Mast-Jägermeister SE filed an opposition on the grounds of Article 8(1)(b) – likelihood of confusion between the signs – and Article 8(5) EUTMR – unfair advantage of the reputation of the earlier trademark – based on the figurative trademark Jägermeister.
In 2021, the EUIPO Opposition Division considered that the signs were dissimilar. The opposition was rejected.
In 2022, the Board of Appeal considered that although there was no likelihood of confusion, there was a remote conceptual similarity between the signs and that, therefore, the Opposition Division should assess the further requirements of Article 8(5) EUTMR. The case was remitted before the Opposition Division.

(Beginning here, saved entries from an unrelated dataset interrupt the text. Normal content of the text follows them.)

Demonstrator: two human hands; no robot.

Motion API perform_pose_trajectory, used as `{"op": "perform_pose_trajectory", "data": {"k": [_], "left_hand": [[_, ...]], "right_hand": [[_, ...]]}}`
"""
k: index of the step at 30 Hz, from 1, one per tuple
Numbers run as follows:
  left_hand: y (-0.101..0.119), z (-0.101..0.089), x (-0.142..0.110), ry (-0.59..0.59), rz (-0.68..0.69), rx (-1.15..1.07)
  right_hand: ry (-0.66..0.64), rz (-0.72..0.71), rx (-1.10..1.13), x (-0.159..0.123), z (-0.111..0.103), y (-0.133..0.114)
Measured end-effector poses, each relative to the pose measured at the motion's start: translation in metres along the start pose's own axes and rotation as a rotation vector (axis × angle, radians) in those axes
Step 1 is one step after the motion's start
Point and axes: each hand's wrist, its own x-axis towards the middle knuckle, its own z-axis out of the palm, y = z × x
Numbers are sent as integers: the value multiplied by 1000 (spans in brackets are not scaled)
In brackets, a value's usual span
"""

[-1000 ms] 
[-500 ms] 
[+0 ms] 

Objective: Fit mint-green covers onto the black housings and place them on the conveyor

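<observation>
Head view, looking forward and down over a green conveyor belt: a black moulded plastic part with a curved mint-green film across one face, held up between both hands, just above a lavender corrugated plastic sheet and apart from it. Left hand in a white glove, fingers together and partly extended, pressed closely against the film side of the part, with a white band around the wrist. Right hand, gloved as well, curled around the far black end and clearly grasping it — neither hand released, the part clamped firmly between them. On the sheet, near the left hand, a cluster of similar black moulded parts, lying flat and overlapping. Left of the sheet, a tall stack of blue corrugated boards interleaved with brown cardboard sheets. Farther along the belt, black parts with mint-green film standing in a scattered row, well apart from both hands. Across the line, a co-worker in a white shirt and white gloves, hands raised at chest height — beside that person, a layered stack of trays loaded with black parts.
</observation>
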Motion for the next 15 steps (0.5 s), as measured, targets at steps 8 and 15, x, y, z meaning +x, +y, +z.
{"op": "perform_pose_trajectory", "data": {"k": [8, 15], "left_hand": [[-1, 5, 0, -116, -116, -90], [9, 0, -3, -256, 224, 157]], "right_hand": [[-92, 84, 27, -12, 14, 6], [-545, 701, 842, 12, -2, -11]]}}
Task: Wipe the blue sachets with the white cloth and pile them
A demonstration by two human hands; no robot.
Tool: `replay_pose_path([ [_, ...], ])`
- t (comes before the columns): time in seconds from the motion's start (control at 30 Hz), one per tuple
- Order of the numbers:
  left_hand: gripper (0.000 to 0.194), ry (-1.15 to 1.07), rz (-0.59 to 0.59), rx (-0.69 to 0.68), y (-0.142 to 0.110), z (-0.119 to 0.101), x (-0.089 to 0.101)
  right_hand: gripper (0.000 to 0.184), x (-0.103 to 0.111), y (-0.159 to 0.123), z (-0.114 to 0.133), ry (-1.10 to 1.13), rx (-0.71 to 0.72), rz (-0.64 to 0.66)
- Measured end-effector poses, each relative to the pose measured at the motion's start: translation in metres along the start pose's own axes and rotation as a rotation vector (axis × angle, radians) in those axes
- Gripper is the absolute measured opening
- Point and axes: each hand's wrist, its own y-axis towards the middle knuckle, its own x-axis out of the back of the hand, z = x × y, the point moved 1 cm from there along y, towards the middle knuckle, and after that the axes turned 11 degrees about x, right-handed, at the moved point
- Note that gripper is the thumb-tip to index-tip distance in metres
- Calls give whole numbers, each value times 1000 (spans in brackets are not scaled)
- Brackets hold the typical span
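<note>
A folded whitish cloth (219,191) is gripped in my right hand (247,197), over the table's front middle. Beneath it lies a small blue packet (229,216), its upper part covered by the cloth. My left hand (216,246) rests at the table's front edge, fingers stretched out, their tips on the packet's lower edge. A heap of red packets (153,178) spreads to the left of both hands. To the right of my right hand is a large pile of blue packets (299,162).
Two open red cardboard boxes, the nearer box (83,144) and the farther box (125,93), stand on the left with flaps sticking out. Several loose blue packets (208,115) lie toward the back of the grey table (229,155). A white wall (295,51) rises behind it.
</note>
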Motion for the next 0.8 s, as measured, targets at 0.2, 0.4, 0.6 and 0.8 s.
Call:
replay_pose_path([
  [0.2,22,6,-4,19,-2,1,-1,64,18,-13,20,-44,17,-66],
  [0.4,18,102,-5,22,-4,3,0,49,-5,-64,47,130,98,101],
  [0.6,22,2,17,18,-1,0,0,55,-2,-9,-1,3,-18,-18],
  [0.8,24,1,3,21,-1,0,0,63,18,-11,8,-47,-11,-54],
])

In January 2025, the Opposition Division upheld the opposition on the grounds that the contested sign was likely to take unfair advantage of the repute of the earlier mark.

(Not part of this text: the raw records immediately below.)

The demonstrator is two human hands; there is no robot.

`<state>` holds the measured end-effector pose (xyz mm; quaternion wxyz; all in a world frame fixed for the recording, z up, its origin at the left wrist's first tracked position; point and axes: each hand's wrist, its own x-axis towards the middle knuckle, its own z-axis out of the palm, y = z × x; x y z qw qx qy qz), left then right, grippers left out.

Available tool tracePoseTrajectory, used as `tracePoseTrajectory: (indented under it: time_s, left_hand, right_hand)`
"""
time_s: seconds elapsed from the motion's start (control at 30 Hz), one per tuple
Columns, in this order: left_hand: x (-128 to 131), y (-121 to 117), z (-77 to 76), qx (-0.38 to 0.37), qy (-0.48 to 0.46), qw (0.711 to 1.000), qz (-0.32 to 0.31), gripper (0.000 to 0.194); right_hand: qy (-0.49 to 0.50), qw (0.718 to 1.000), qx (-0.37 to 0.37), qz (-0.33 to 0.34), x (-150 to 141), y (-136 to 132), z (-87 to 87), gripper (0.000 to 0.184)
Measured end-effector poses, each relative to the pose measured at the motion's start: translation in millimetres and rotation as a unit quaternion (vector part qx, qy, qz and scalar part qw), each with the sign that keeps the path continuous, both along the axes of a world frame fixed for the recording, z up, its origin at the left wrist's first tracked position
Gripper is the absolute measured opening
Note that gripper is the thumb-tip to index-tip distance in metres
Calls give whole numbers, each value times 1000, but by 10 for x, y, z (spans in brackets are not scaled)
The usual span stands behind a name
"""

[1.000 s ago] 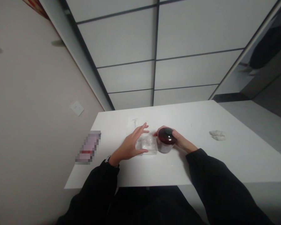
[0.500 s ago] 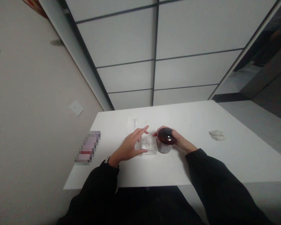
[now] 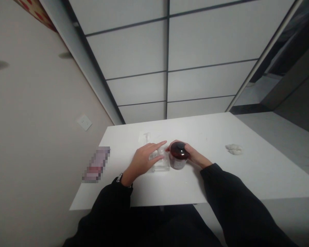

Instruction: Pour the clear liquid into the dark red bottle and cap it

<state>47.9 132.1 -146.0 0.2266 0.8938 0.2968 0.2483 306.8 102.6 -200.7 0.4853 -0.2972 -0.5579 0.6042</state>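
Observation:
My right hand (image 3: 195, 156) is wrapped around a jar (image 3: 178, 164) with a shiny dark red-brown lid. The jar stands upright on the white table (image 3: 167, 192). Just left of it sits a clear, square-sided container (image 3: 161, 167) with a rounded clear top (image 3: 160, 150). My left hand (image 3: 144, 159) reaches over this container, fingers stretched out and thumb apart from them. The rounded top lies between thumb and fingers; whether they touch it I cannot tell.
A flat, see-through item (image 3: 144, 137) lies behind my left hand. Toward the right rests a crumpled whitish wad (image 3: 234, 149). A blurred-out pinkish object (image 3: 96, 164) is at the left edge. White panelled doors (image 3: 141, 85) stand behind the table.
My left thumb has drawn nearer to the fingers, around the clear container's rounded top. My right hand keeps its hold on the jar. The camera view has shifted slightly.

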Motion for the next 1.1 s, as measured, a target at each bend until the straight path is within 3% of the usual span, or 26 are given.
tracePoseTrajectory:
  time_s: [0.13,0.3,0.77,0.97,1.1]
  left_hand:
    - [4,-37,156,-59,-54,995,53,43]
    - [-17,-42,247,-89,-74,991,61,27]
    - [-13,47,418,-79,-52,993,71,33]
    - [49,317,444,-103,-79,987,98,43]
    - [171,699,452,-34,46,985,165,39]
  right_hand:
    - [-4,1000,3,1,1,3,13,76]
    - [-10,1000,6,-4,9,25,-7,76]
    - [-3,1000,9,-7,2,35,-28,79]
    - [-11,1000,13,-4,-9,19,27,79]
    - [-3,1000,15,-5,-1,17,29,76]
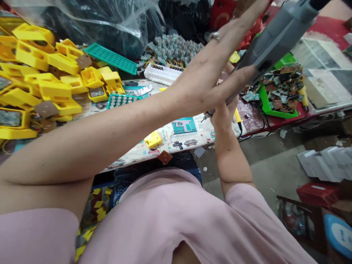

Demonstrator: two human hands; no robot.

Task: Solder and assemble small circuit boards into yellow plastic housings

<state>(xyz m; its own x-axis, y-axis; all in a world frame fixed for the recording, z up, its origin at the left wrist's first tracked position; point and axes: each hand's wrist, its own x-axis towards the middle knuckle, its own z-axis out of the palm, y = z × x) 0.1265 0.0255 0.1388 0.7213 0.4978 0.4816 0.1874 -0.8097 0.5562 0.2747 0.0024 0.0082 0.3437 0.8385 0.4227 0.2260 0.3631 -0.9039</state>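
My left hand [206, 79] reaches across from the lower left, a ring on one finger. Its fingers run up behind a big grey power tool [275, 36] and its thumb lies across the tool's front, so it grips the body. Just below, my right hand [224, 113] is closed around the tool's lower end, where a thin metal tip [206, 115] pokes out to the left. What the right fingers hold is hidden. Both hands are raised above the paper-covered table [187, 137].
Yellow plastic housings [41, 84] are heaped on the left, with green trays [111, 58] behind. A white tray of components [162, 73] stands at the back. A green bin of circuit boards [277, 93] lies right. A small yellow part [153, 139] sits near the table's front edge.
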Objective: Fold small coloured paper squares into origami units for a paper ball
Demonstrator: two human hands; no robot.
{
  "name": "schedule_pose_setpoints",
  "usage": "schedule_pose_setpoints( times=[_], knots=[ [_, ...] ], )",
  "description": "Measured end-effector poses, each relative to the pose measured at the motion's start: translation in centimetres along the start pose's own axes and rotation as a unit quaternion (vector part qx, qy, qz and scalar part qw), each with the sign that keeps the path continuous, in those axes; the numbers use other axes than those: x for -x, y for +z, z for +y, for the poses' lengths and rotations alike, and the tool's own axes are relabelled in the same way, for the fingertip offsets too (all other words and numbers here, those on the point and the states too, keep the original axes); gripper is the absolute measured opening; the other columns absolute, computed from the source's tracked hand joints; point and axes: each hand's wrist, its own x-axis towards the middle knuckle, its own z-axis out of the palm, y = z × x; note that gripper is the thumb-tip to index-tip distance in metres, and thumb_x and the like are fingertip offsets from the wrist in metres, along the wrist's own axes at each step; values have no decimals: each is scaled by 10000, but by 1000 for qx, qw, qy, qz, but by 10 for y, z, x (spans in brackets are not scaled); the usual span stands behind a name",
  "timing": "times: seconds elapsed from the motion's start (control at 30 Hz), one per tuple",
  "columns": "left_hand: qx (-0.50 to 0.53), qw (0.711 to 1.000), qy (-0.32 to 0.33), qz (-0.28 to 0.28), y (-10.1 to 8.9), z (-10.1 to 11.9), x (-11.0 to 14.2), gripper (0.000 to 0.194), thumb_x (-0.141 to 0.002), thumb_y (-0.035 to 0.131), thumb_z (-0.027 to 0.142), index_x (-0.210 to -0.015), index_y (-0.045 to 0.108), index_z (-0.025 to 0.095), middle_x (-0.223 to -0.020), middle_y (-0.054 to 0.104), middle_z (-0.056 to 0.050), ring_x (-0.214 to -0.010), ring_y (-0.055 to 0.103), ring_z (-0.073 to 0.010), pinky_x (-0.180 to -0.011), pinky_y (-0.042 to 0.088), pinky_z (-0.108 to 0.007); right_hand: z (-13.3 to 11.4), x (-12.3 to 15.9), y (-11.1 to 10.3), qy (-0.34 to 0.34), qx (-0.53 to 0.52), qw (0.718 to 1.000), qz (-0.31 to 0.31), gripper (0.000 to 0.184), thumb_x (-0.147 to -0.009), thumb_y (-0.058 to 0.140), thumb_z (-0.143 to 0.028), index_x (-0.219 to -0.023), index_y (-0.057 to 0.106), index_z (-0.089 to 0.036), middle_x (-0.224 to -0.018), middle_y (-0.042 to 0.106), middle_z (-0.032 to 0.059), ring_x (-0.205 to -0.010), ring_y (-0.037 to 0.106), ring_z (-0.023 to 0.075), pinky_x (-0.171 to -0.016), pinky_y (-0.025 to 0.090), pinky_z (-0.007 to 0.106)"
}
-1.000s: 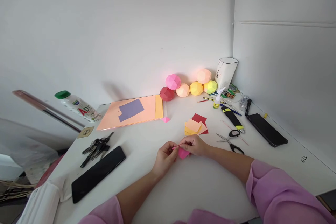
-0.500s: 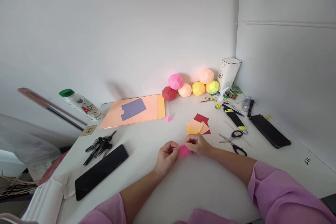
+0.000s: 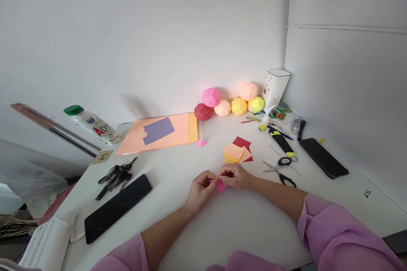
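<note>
Both my hands meet at the middle of the white table [image 3: 235, 224]. My left hand [image 3: 201, 189] and my right hand [image 3: 235, 175] each pinch a small pink folded paper piece [image 3: 220, 185] between fingertips, just above the tabletop. Most of the piece is hidden by my fingers. Just beyond my right hand lies a small stack of square papers [image 3: 237, 153] in yellow, peach and red. A tiny pink folded piece [image 3: 201, 143] lies further back, near the big sheets.
Scissors [image 3: 280, 170], a utility knife [image 3: 282, 144], a glue bottle [image 3: 263, 122] and a phone [image 3: 323, 157] lie right. Several paper balls [image 3: 229, 102] sit against the wall. Large peach sheets [image 3: 160, 133], keys [image 3: 116, 175], a black case [image 3: 118, 207] and a lying bottle [image 3: 92, 124] are left.
The pink piece shows less between my fingers than before; my fingertips have drawn closer together over it. The view shifted slightly.
</note>
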Motion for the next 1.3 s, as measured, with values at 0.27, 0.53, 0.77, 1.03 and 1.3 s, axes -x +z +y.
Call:
schedule_pose_setpoints(
  times=[0.27,0.53,0.77,1.03,1.3],
  knots=[
    [60,998,5,25,-5,-9,-2,209,-753,606,354,-684,512,180,-520,458,67,-459,405,-76,-470,335,-203,0,1,-3,38,-28,999,15,111,-760,542,-197,-674,481,-162,-582,421,-49,-511,349,74,-460,289,197],
    [41,999,-3,-24,-2,-3,-2,222,-778,625,372,-790,560,161,-658,547,26,-550,493,-88,-548,402,-225,0,-1,-2,43,-36,998,3,127,-787,549,-256,-719,492,-165,-580,409,-54,-509,340,74,-463,281,202],
    [105,994,3,14,-3,-4,-2,244,-780,621,388,-729,535,165,-630,520,44,-543,480,-78,-542,397,-213,-6,1,-4,60,-80,995,27,97,-740,535,-187,-682,459,-171,-571,426,-56,-480,386,72,-443,312,198],
    [114,993,4,14,-4,-8,-4,267,-809,580,427,-757,498,178,-591,531,50,-494,485,-80,-508,398,-216,-3,-1,-5,60,-140,988,15,162,-820,552,-318,-817,453,-191,-578,508,-60,-478,490,91,-463,392,213],
    [138,990,-7,35,0,-5,-4,316,-786,625,404,-970,463,204,-661,576,42,-593,561,-109,-587,443,-233,7,-1,-3,50,-114,992,19,220,-807,610,-355,-802,474,-183,-576,521,-57,-492,526,101,-483,428,228]
  ],
)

This has now been confirmed by the Board of Appeal on September 24, 2025, in decision R 386/2025-4.
According to Article 8(5) EUTMR, an application must not be registered if the use without due cause of the trademark applied for would take unfair advantage of, or be detrimental to, the distinctive character or the repute of the earlier trademark.
The opponent Mast-Jägermeister SE has demonstrated that the Jägermeister trademark enjoys a strong reputation for herbal spirits, at least in Germany. The trademark ranks high among the ‘Top 100 Premium Spirits Brands Worldwide.’ One press article ranks this trademark among the German brands of the century. The opponent had about 38% market share in the ‘Bitter’ category in Germany in 2019, the largest among 40 listed competitors.

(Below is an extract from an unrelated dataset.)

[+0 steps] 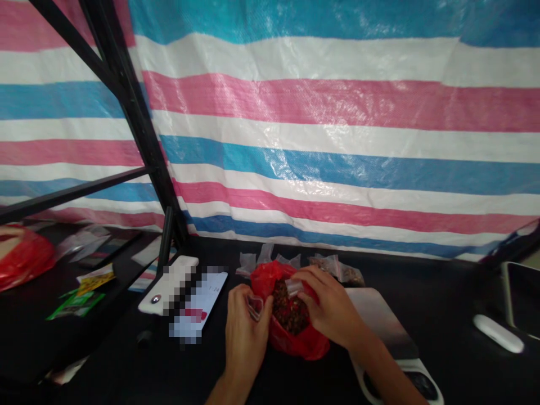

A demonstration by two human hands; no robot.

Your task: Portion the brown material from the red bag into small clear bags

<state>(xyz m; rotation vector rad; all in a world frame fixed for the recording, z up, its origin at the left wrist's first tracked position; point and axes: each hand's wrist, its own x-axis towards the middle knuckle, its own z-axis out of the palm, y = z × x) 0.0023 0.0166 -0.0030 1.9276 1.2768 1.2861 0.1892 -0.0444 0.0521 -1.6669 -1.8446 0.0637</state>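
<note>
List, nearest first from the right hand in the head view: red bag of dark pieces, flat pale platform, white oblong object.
1. Red bag of dark pieces: touching the right hand, beneath it.
2. Flat pale platform: just right of the hand.
3. White oblong object: far right on the black tabletop.

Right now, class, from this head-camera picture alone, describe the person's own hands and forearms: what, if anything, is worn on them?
The left hand and right hand are bare, with no gloves, and no ring or watch shows on either. The right forearm is bare as well, with no sleeve in view.
</note>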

Furthermore, it has been shown that slightly modified versions of the earlier mark have been on the market since 1937, demonstrating long-standing use of the earlier mark.
According to settled case law, the stronger the earlier mark’s reputation, the easier it will be to accept that harm has been caused to it.
The signs are conceptually similar because they both refer to hunting. Furthermore, there are elements of visual resemblance, in particular: the configuration of the figurative and verbal elements of the signs, a similar arrangement of the central part of the label, the use of the Gothic font in the main verbal elements of the signs, and the use of similar colors.
As a result of the Jägermeister trademark’s high degree of reputation, a limited degree of conceptual similarity combined with the resemblances in the overall arrangement of the signs is sufficient to create an association between the signs when they are used on identical products.
The Board underlines that it is not necessary to prove that there exists a likelihood of confusion between the earlier mark with a reputation and the contested mark. It is sufficient for the degree of similarity between the earlier mark with a reputation and the contested mark to have the effect that the relevant public establishes a link between them, even though it does not confuse them.
For the Board, the contested sign can benefit from the attractiveness and value of the Jägermeister trademark, which the opponent has achieved through costly marketing efforts and a long-term presence in Germany. Since the goods in question are identical, the image and goodwill of the earlier mark can easily be transferred to the applicant’s products.
According to the last condition of the application of Article 8(5) EUTMR, the use of the sign applied for should be without due cause. The applicant argued, without demonstrating it, that there is due cause because the contested sign adopted the typical appearance of a label for a traditional German bitter. However, the opponent has demonstrated that the « traditional German style for bitters » is, to a large extent, based on the appearance of its own products, due to their market share and long-standing use.
Therefore, the use and registration of the contested sign would, without due cause, take unfair advantage of the investments made by the opponent by riding on the ‘coattails’ of the reputation it has fostered in the earlier mark over the years. The application is rejected.